Here, take the game data of 32 national teams participating in the 2018 Russian World Cup on the Scout website in the past 6 years as an example.
1, Constructing crawling ideas according to web content
Firstly, the grouping and points of 32 national teams shortlisted in the group match are listed on the theme page of the world cup of the Scout network
Click the name of any participating national team (such as Egypt) to link to the national team's special page, which contains all the competition results and relevant data of the team from 2011 to now, that is, the content we want to climb.
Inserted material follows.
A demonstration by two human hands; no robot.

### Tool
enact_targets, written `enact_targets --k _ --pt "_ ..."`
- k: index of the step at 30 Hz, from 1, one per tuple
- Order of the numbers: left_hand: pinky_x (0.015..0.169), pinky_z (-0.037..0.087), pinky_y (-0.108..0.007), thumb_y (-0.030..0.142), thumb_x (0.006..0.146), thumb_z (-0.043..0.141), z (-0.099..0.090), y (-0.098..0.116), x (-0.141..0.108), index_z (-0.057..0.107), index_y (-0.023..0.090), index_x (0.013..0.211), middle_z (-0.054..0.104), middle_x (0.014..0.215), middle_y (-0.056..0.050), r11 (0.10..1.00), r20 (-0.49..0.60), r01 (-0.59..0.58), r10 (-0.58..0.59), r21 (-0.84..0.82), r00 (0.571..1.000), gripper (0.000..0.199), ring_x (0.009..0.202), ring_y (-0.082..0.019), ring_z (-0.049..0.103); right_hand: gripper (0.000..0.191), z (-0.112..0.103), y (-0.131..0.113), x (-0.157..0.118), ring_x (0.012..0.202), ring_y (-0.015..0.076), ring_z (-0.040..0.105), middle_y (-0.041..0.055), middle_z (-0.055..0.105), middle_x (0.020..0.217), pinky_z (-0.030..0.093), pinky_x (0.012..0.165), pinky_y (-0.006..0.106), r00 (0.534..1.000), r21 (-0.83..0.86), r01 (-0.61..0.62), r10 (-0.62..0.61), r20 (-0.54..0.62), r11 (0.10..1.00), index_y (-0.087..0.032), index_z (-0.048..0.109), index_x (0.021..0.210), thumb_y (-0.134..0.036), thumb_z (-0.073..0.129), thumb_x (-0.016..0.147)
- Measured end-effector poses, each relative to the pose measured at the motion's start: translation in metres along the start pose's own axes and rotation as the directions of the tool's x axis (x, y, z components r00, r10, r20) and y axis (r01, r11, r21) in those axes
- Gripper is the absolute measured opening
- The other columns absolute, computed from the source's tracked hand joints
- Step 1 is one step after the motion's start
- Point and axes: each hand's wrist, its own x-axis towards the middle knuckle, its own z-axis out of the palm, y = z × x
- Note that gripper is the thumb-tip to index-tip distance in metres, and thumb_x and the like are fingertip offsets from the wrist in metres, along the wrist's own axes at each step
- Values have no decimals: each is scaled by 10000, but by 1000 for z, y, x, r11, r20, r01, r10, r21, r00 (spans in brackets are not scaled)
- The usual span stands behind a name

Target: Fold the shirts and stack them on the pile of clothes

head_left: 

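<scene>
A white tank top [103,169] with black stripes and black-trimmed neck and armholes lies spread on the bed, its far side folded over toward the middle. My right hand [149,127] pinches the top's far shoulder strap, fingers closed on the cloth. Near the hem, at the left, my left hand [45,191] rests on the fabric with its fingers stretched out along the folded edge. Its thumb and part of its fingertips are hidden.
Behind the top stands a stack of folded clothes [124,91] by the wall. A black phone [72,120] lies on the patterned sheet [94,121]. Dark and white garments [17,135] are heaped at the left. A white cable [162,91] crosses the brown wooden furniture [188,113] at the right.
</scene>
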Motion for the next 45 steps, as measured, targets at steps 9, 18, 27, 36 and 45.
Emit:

Therefore, the whole crawling idea is proposed as follows: grab the names of participating national teams and their corresponding national team data statistics links from the 2018 season world cup (World Cup), schedule points - scouting network, and use these links as secondary websites to grab the corresponding national team's game data statistics in recent years. Save the information in the last csv file.
2, Web page html analysis
First, find the information location we want to grab on the primary website in the developer tool. What we're going to climb isThe content and href attribute of the a tag in the third tag in.
Look at the file returned by the server when requesting the web page, where bomhelper JS contains the following information:
3, Configuring selenium and chrome
Now that we have determined the method of using selenium library + chrome browser, we must first install selenium library and the corresponding browser driver (chromedriver.exe)
selenium library installation
This is very simple. Like the common python package installation, you can use:
pip install selenium
Downloading and installing chromedriver
open https://sites.google.com/a/chromium.org/chromedriver/downloads , download the chromedriver.com that matches the browser version exe. For example, my browser is Chrome/93.0.4577.15. So I chose this version.
The download is a zip file. After decompression, there is a chromedriver Exe file, move the file to the installation directory of the computer's Chrome browser, my name is: C:\Program Files, (x86)\Google\Chrome\Application, and add the path to the path of the environment variable.
Verify that the chromedriver is available
Open python and enter the following:
from selenium import webdriver driver = webdriver.Chrome()
After clicking run, if a chrome browser window is successfully opened and the program does not report an error, the configuration is successful.
This process mainly uses the following knowledge points:
The combination of selenium+chrome is used to simulate the chome browser sending requests, handle ajax asynchronous loading data and the server's restrictions on the browser sending requests.
Another point is that the website is estimated to be crawled a lot. Anti crawling measures should be taken. The page load is very slow, which needs to be optimized.